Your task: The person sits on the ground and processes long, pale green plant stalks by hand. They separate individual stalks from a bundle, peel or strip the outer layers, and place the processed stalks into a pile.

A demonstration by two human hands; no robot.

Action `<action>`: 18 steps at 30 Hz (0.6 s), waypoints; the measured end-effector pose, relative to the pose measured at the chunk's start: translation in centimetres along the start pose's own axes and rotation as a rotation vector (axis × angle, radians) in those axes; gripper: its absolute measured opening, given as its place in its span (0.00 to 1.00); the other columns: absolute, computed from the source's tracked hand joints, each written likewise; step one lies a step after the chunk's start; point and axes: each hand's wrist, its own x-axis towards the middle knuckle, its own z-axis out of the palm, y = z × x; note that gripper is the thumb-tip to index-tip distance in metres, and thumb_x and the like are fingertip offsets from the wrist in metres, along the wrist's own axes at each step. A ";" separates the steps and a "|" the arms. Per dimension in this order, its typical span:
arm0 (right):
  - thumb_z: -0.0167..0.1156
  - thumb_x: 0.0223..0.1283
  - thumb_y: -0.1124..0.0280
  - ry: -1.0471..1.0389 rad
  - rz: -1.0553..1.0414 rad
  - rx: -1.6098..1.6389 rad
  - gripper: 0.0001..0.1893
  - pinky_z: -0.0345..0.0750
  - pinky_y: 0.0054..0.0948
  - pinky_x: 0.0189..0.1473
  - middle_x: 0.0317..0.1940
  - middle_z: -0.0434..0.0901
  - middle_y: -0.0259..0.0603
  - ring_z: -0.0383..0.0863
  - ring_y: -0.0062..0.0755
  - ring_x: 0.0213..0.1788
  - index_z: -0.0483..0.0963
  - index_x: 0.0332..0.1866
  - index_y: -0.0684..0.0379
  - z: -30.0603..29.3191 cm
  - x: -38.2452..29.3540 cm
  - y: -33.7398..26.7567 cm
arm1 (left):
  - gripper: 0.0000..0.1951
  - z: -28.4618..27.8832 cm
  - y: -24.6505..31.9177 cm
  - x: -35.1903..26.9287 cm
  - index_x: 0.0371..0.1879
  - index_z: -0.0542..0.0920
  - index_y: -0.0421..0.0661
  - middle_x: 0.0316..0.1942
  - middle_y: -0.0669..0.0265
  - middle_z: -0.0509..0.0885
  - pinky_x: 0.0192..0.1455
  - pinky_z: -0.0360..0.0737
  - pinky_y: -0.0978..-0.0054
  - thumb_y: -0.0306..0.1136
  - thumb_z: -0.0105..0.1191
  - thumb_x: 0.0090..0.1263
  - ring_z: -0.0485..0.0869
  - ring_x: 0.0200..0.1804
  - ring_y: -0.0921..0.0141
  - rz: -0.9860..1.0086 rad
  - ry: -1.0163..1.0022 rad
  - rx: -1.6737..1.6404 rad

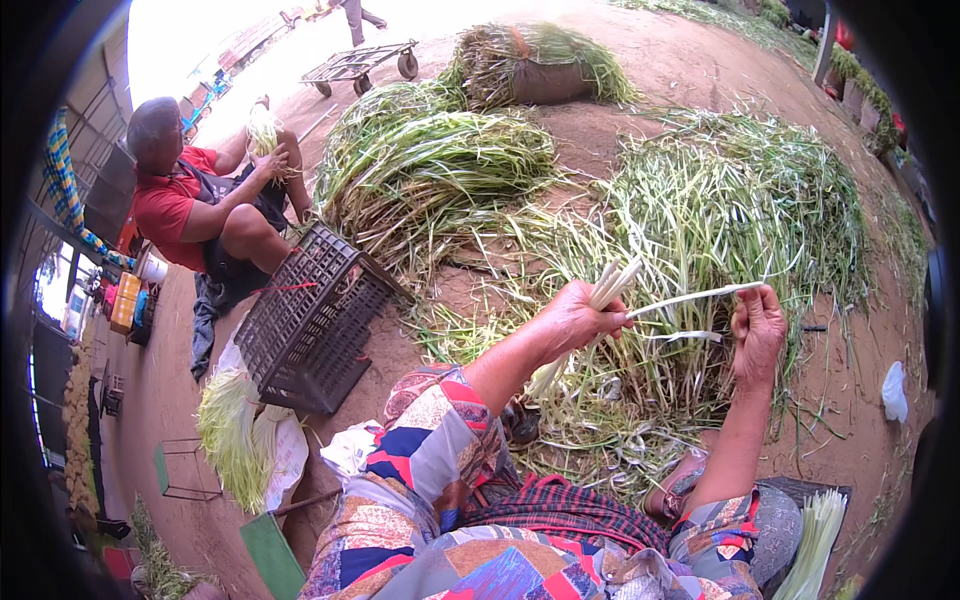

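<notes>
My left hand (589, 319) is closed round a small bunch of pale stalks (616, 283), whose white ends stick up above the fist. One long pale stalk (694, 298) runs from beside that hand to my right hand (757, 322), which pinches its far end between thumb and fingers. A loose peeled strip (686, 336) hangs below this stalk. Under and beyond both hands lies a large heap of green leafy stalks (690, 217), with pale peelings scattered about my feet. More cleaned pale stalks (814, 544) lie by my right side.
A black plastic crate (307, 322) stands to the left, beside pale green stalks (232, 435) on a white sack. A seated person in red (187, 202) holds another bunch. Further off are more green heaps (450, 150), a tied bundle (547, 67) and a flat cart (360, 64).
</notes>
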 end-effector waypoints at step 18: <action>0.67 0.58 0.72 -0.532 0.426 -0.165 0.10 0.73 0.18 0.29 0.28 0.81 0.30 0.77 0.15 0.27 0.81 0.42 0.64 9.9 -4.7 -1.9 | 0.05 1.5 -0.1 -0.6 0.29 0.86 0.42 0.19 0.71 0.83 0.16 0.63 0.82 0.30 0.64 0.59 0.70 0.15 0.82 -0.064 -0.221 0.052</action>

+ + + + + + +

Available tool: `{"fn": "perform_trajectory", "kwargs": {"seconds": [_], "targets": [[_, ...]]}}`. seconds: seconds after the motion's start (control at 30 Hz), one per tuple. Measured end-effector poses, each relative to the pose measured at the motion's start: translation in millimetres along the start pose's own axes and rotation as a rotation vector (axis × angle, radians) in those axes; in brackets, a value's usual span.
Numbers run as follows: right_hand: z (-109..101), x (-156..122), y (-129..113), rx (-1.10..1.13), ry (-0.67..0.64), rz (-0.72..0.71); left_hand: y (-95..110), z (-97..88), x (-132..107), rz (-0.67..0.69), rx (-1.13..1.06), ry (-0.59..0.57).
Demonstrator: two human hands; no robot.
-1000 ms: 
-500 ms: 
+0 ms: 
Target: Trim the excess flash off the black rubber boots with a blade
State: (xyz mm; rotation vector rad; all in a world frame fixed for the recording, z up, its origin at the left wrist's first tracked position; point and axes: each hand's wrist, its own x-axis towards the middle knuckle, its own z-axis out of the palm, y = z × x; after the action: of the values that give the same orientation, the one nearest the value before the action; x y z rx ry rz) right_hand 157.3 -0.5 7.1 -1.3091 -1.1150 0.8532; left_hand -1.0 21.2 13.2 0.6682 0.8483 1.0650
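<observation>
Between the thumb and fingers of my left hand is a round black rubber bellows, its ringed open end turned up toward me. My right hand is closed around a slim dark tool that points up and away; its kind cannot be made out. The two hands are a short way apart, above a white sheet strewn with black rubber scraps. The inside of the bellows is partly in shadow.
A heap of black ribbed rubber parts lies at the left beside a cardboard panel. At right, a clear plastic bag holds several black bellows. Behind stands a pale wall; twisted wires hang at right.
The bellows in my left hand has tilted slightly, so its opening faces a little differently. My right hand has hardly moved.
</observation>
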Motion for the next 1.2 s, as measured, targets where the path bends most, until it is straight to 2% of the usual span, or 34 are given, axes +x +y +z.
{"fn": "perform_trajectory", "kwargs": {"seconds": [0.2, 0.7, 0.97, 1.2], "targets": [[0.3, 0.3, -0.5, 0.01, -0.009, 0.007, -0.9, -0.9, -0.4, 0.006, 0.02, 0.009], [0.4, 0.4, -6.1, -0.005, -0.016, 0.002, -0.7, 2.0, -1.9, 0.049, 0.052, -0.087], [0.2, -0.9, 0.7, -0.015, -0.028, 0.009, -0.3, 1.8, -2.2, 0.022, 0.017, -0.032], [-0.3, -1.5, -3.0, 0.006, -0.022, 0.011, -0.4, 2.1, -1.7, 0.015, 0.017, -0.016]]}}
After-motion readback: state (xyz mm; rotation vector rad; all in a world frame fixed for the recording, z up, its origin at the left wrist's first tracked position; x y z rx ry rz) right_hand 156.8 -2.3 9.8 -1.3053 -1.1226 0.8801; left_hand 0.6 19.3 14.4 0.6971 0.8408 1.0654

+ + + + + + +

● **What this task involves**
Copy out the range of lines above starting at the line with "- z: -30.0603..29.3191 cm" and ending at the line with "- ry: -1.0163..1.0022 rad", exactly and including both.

● **Solved exercise**
  - z: -30.0603..29.3191 cm
  - x: -38.2452..29.3540 cm
  - y: -33.7398..26.7567 cm
arm1 (left):
  - gripper: 0.0000..0.1951
  - z: -28.4618..27.8832 cm
  - y: -24.6505..31.9177 cm
  - x: -35.1903..26.9287 cm
  - index_x: 0.0371..0.1879
  - index_z: -0.0542..0.0920
  - index_y: -0.0421..0.0661
  - middle_x: 0.0316..0.1942
  - middle_y: -0.0669..0.0265
  - middle_z: -0.0509..0.0885
  - pinky_x: 0.0192..0.1455
  - pinky_z: -0.0360..0.0737
  - pinky_y: -0.0978..-0.0054
  - thumb_y: -0.0306..0.1136
  - thumb_z: -0.0105..0.1191
  - thumb_x: 0.0090..0.1263
  - ring_z: -0.0485..0.0869
  - ring_x: 0.0200..0.1804
  - ring_y: -0.0921..0.0141
  - rz: -0.9860..1.0086 rad
  - ry: -1.0163..1.0022 rad

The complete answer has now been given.